The Ganita of self-organization shows up prominently in Hinduism and in India. This decentralized ‘sync’ by insects could be quite naturally viewed by Hindus as a firefly Kumbh Mela. Pre-colonial India was largely decentralized. Self-organization reduces transactional costs and is environment friendly. Hinduism’s resilience and even a degree of ‘antifragility’ are due to built-in error-correcting mechanisms and the ability to constructively balance order and chaos [10]. The fidelity of Vedic chants has been orally preserved over several thousand years via embedded  layers of data redundancy that resemble ideas within modern methods of information transmission over a noisy communication channel. In the video below, Manjul Bhargava provides an example of Ganita in Sanskrit Kavya, which embeds an error-correcting code.

Several notoriously hard-to-solve mathematical problems (see example picture below) recognized in computational complexity theory are routinely managed in practice. Problem instances that actually manifest in nature appear to have certain data patterns and organization that allow them to be solved fairly quickly to the level of accuracy required by the practical application.

The Best ‘Bottleneck’ Traveling Salesman Route across USA (source: akira.ruc.dk)

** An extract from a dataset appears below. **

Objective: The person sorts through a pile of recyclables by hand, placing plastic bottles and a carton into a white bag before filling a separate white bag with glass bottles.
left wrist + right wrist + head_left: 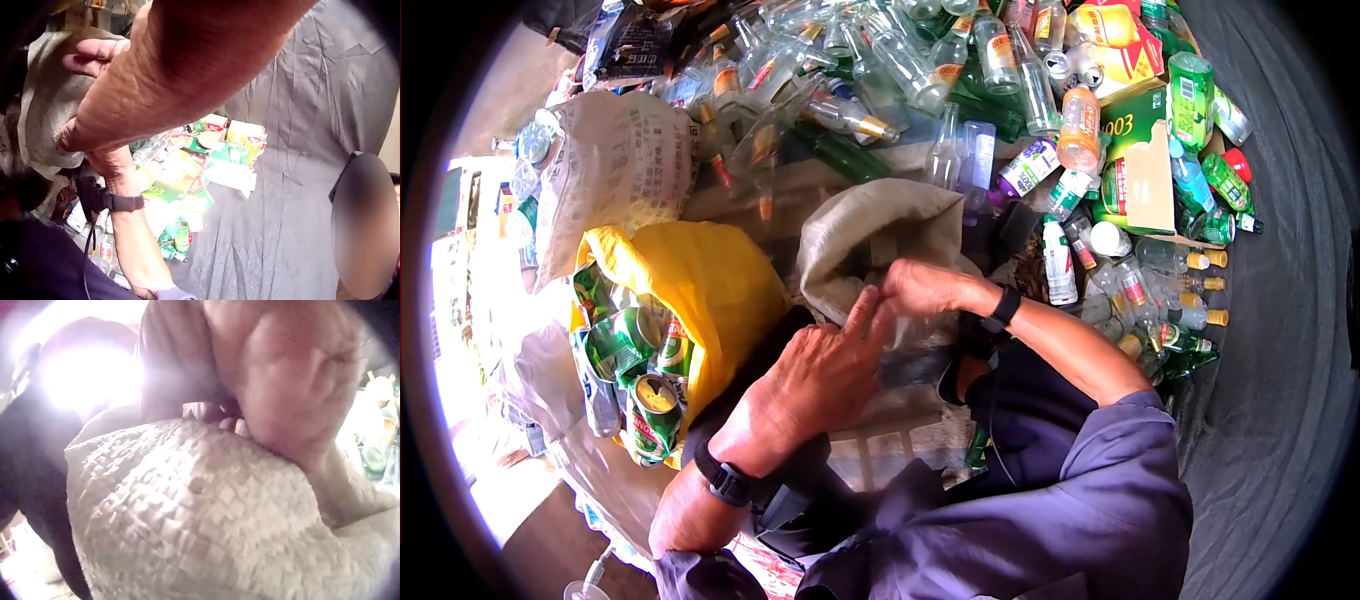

Along with resemblances and patterns in nature comes paradox. Per Subhash Kak [11], “paradox is the recognition that the bandhu must lie outside of rational system, leading to the distinction between the “higher” science of consciousness and the “lower,” rational objective science“.  How does Ganita deal with paradox and uncertainty?

Ganita: At Ease With Uncertainty

A bit beyond perception’s reach

I sometimes believe I see

that Life is two locked boxes, each

containing the other’s key. 

—Piet Hein

(and in the words of Clint Eastwood, “If you want a guarantee, buy a toaster“).

In the Vedic period, there used to be enigmatic exchanges between scholars, known as Brahmodya, where a riddle about the nature of ultimate reality (Brahman, in Hinduism) was posed. The respondent remained silent if they could not decipher it, or countered with a deeper riddle if the hidden Bandhu was recognized [17]. (An entertaining version of this contest is the silent exchange via hand-gestures between Kalidasa and the scholar-princess Vidyottama). Dharma traditions recognize that our understanding of reality is likely to be incomplete. For example, Rajiv Malhotra notes in [10]: “There is equivalence in the relationship between sunya (emptiness) and purna (completeness or integral wholeness), the paradox being that the void has within it the whole“. With new knowledge and its associated benefits invariably comes uncertainty and ‘side effects’. There is no ‘free lunch’. Consequently, man-made algorithms are not infallible and dharma systems explicitly factor this in.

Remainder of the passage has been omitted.